La crise du pouvoir d’achat devrait donc avoir un impact !
Evidemment. Elle va émousser la tendance, en faisant reculer l'envie de consommer durable dans l’ordre des priorités. La bulle va éclater, mais il y a une véritable tendance de fond à prendre au sérieux.
La confiance est-elle en train de se nouer entre les marques et les consommateurs ?
Les marques ont désormais compris qu’il fallait communiquer. Aujourd’hui, une pub sur deux parle de problématique RSE. Il ne suffit plus d’acheter un produit responsable, il faut l’acquérir auprès d’une entreprise elle-même durable. Mais le défi le plus dur sera celui de la crédibilité. Les consommateurs sont très méfiants. Ils perçoivent peu l’engagement des entreprises et ne leur font pas confiance. Ils ont une vision très négative.
Comment rendre la consommation durable désirable ?

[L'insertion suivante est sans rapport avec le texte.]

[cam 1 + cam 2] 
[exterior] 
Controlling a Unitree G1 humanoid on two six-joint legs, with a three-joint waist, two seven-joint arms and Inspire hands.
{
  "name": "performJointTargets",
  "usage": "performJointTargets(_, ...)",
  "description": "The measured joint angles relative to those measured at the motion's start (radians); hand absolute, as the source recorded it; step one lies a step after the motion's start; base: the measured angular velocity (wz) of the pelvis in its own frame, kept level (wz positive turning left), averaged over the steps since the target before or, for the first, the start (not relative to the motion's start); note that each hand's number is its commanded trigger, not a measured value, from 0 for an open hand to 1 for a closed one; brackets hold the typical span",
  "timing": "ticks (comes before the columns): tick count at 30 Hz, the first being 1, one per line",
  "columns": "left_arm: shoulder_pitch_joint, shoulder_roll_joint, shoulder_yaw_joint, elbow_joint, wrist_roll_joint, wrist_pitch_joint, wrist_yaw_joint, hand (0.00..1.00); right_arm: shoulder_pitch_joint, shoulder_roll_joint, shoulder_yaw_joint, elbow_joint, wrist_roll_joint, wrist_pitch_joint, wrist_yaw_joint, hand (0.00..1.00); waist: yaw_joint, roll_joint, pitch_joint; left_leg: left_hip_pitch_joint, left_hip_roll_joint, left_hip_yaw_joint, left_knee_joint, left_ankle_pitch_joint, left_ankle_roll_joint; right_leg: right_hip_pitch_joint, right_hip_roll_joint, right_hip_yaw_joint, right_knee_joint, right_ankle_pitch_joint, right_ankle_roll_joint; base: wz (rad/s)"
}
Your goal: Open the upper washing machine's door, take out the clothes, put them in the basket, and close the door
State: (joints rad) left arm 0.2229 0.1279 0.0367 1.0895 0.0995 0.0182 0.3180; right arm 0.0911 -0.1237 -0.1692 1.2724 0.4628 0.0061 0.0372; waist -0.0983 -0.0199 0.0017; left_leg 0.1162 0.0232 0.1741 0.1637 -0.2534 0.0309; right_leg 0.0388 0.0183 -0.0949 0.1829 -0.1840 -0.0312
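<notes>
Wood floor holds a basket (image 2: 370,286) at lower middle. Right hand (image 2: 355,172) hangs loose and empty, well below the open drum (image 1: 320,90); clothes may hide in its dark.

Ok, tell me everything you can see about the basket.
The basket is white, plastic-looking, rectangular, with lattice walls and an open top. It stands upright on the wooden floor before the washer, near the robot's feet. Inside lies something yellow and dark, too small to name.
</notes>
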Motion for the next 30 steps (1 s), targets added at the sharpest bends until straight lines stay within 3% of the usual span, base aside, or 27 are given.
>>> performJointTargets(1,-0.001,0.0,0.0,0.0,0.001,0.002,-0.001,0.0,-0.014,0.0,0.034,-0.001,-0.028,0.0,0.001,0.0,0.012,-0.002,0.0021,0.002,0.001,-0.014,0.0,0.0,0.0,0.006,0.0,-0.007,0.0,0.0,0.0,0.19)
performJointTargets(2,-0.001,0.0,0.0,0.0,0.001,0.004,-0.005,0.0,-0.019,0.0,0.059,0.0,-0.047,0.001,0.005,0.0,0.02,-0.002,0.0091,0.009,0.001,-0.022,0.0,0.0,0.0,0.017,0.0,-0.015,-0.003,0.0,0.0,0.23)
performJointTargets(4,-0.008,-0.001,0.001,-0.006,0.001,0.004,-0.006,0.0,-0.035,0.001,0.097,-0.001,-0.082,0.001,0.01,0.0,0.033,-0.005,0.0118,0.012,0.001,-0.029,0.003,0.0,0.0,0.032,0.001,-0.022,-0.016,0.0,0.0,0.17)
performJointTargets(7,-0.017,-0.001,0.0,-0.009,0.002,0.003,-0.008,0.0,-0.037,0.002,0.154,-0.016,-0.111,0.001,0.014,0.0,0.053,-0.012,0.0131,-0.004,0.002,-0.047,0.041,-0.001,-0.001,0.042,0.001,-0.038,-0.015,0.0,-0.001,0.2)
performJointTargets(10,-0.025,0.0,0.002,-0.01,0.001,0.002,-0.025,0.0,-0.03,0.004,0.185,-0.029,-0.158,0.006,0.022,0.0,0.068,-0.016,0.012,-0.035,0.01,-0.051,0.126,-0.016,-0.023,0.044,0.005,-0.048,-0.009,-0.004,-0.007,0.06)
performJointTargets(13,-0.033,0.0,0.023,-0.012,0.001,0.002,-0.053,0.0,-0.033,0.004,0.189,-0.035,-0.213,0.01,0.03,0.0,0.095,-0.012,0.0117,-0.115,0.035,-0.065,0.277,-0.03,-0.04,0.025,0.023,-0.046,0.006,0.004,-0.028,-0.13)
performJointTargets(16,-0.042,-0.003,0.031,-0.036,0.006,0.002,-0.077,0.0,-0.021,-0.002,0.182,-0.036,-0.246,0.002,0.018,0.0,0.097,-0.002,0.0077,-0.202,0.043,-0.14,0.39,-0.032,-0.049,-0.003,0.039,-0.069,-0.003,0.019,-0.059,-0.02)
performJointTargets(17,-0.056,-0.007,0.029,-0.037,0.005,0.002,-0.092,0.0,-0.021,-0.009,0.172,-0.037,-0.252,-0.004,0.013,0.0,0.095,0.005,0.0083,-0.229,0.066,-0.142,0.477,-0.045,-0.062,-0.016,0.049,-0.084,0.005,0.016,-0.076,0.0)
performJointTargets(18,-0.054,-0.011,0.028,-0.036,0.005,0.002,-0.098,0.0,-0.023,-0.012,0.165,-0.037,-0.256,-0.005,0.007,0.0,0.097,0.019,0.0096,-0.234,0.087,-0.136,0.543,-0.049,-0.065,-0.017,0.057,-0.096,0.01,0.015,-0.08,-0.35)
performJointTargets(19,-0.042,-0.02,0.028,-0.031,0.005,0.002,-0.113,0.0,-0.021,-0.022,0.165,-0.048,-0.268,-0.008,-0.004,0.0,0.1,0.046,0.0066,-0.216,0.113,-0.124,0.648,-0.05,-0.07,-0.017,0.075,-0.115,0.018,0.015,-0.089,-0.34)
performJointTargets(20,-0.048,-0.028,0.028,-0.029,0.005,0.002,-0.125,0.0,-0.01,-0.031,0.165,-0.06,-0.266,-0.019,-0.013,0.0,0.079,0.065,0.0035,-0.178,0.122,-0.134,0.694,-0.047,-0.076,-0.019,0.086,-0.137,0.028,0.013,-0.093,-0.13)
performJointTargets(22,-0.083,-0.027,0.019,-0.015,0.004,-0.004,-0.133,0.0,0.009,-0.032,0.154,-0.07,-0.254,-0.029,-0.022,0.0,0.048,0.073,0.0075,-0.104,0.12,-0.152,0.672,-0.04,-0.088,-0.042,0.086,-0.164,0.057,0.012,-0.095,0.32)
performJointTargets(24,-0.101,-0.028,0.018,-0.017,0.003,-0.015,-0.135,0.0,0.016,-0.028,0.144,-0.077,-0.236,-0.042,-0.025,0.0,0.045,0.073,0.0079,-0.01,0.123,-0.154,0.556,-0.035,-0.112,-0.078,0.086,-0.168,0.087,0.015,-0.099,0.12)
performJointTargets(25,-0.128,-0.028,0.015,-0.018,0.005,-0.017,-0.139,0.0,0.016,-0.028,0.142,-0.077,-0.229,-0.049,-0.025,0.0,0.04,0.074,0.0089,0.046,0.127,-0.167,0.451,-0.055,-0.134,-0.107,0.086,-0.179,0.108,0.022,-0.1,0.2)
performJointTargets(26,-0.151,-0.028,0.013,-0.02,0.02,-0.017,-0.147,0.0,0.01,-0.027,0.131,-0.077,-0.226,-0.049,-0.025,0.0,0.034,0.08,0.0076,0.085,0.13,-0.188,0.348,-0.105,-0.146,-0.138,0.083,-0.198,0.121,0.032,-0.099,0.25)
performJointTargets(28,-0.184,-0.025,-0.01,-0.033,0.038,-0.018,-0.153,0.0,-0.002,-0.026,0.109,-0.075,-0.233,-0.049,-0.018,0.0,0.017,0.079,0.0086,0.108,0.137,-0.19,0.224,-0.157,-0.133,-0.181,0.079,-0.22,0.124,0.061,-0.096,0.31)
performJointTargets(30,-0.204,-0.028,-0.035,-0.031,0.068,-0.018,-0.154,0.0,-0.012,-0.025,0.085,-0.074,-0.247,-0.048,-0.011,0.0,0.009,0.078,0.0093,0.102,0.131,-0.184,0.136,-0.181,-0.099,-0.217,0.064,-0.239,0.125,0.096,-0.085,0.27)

Les produits et modes de consommation responsables qui fonctionnent sont ceux où le bénéfice citoyen coïncide avec l’intérêt personnel. Pour accélérer la transition, il faut chercher les deux. S’ils luttent, l’intérêt personnel prend le dessus. Le bio, par exemple, fonctionne avant tout parce qu’il est bon pour la santé, puis bon pour la planète. Le recul des ventes de bouteilles d’eau constitue aussi une belle illustration, l’eau du robinet étant moins chère et plus simple à acheminer. Le contre-exemple le plus flagrant est le tri. Bien qu’il soit une vraie contrainte individuelle, le bénéfice collectif perçu justifie pour une grande partie des Français de se l’imposer. L’exception trouve sa raison par le fait que le tri et le recyclage sont vus par les consommateurs français comme la mesure la plus efficace pour protéger l’environnement.